Note that you’ll probably never fill in a Label AND a Value on the same tag. I do it here only to demonstrate that Labels are for qualitative and values are for quantitative information.

In the case of our podcast tracking experiment, my final tag will look something like this:

Note that the Action is specific enough to be understandable to anyone, and the Label is based on the full alt tag assigned by the editor. Be sure to hit Preview to test that the tag is firing properly and then hit Submit to push your changes live to the site. Within a few minutes, you should start seeing results:

Looks like Google and Apple are neck and neck in this experiment

Et voila! You now have an experimentation tag and trigger that is just as narrowly confined as you need it to be understandable to analysts, but which offers as much flexibility for open experimentation as your editors require.

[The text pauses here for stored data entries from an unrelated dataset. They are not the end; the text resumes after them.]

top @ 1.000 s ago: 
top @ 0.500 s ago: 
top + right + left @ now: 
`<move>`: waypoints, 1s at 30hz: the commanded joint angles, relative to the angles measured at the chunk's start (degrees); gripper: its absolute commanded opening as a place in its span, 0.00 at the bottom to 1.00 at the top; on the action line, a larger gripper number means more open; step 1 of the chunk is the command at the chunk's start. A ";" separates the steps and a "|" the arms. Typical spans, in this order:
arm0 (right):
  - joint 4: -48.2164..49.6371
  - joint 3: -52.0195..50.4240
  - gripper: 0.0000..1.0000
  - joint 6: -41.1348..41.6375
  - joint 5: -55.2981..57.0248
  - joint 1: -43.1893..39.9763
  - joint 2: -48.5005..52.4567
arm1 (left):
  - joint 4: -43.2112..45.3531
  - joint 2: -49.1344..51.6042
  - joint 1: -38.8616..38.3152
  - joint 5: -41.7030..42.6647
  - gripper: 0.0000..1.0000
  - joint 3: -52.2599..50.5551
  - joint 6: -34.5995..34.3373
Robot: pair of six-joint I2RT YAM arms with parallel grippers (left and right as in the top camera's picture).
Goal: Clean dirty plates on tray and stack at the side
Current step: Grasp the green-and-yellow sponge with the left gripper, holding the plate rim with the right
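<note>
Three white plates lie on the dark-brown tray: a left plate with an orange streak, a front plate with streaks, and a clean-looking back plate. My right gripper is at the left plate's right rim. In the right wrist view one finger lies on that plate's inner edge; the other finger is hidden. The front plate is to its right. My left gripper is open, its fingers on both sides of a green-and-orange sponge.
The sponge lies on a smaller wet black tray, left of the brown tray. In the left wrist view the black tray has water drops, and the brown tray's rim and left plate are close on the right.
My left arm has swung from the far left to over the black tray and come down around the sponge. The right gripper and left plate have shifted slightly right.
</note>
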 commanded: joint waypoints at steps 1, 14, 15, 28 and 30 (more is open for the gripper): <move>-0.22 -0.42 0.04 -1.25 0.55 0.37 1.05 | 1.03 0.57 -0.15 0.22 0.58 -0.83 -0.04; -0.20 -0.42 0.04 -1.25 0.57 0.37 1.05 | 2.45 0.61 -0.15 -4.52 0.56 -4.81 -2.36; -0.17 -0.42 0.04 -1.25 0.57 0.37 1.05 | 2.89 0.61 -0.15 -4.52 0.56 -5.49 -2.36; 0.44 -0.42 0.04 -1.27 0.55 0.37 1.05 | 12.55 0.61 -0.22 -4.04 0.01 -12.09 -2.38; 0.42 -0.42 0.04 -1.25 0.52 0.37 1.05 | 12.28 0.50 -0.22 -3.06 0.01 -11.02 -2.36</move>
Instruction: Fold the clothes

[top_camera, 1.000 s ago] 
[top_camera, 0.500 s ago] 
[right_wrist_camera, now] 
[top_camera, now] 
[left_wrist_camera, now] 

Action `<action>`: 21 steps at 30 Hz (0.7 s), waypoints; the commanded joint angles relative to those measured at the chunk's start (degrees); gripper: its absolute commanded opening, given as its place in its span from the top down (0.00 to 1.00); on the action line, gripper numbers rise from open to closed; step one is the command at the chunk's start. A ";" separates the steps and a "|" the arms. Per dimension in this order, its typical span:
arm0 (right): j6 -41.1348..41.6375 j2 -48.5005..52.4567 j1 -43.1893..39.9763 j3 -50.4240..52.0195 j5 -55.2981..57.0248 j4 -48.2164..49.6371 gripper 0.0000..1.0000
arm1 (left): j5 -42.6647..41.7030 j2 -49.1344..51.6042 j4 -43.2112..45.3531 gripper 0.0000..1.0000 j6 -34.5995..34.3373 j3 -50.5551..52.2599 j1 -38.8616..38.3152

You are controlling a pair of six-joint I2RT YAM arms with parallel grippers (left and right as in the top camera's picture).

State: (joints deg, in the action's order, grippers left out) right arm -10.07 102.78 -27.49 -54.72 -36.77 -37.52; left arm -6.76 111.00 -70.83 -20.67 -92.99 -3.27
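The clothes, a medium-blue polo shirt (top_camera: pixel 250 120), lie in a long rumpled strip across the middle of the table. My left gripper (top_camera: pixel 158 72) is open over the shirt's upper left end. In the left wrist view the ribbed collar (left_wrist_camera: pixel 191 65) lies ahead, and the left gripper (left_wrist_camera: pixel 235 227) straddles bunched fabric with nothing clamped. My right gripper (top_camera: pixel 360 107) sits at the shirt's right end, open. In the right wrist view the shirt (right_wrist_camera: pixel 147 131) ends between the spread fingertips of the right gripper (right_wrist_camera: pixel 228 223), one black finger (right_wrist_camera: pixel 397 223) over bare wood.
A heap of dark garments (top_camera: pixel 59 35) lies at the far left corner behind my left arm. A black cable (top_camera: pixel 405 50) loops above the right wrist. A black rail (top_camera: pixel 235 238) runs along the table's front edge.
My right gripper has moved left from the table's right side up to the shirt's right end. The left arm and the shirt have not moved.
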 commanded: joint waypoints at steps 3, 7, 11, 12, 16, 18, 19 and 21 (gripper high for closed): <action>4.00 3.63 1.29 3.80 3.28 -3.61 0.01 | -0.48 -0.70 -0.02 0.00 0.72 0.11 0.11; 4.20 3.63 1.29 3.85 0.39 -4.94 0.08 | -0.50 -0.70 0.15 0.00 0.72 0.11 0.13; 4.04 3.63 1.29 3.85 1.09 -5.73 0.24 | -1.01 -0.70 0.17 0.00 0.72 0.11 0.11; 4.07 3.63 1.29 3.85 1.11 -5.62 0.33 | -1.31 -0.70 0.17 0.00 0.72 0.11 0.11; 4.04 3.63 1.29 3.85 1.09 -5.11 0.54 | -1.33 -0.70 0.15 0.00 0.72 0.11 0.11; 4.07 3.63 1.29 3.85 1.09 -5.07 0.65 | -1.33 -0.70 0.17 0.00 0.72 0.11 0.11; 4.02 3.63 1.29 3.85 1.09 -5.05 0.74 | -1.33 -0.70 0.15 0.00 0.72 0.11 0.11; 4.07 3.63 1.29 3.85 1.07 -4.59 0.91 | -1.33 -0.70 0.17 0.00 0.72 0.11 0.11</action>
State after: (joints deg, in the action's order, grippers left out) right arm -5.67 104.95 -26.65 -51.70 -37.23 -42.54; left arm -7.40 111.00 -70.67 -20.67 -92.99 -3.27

Tell your editors how to build their experiments

Now you need to tell your editors that they can start uploading podcast subscribe badges with abandon, and to be sure to include the word “subscribe” (or whatever you set) in the alt text, and to make the rest of the alt text as descriptive as possible.

Conclusion

This philosophy doesn’t live and die by the alt tag. I also have open experiments with buttons, where the trigger is the url of our newsletter signup page and the Label is the button text. So if an editor changes the text of the inline button without telling me, I’ll be able to call her up and report that her new language is beating the pants off the old language.

And that’s the point, really. Instead of looking at conversion points as the protected domain of a rambling digital bureaucracy, your content producers will start to take back their instincts. But now, they’ll be doing it with constant feedback from the audience.